Lines containing the string "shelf": how many are there below? Answer with the number only.

________________________

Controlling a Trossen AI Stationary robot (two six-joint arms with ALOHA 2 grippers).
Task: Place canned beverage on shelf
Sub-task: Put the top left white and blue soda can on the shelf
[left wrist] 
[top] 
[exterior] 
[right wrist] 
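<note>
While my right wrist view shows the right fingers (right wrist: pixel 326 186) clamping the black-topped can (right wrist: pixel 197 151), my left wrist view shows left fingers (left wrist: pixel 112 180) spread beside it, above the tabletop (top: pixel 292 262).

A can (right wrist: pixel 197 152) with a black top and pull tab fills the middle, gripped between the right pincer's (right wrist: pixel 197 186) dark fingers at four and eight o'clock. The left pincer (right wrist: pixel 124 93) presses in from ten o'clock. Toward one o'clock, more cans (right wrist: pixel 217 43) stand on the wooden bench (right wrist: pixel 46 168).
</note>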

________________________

• Exercise solution
2